If you use a specific version of the MPI execution commands that are not located in the system standard path, load necmpivars-runtime.sh or necmpivars-runtime.csh located in the /opt/nec/ve/mpi/{version}/bin directory instead of necmpivars.sh or necmpivars.csh. {version} is the directory name corresponding to the version of NEC MPI that contains the MPI execution commands to use. necmpivars-runtime.sh and necmpivars-runtime.csh can be used in the same way as necmpivars.sh and necmpivars.csh, and they configure that the specified version of the MPI execution commands are used in addition to the settings configured by necmpivars.sh and necmpivars.csh.

Note that the specific version of the MPI execution commands that are not located in the system standard path cannot be used in NQSV Request submitted to a batch queue that MPD is selected as NEC MPI Process Manager. If you load necmpivars-runtime.sh or necmpivars-runtime.csh in the request, the following warning message is shown and the setting for the MPI execution is not configured.

necmpivars-runtime.sh: Warning: This script cannot be used in NQSV Request submitted to a batch queue that MPD is selected as NEC MPI Process Manager.

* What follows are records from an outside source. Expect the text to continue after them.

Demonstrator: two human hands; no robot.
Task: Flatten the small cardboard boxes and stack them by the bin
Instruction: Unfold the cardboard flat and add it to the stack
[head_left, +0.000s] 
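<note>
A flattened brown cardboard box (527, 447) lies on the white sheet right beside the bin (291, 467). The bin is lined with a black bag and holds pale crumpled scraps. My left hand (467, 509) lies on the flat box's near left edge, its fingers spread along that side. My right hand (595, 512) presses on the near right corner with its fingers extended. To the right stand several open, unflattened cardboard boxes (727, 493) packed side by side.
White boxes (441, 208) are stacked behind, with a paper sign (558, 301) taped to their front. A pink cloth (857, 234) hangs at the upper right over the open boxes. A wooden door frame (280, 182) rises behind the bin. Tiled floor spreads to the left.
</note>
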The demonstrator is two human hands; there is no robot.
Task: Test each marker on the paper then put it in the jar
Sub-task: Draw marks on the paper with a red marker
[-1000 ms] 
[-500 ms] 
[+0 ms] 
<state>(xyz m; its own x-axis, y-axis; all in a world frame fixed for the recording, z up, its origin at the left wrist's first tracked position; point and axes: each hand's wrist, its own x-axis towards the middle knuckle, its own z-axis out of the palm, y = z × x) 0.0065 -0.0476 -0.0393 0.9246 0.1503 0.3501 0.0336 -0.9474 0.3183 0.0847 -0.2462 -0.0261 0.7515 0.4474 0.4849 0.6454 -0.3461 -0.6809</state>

3.2.1   Specification of Program Execution

The following can be specified as MPI-execution specification {MPIexec} in the MPI execution commands:

The explanation above is based on the assumption that the Linux binfmt_misc capability has been configured, which is the default software development environment in the SX-Aurora TSUBASA. The configuration of the binfmt_misc capability requires the system administrator privileges. Please refer to "SX-Aurora TSUBASA Installation Guide", or contact the system administrator for details.

It is possible to execute MPI programs by specifying MPI-execution specification {MPIexec} as follows, even in the case that the binfmt_misc capability has not been configured.


3.2.2   Runtime Options

The term host in runtime options indicates a VH or a VE. Please refer to the clause for how to specify hosts.

The following table shows available global options.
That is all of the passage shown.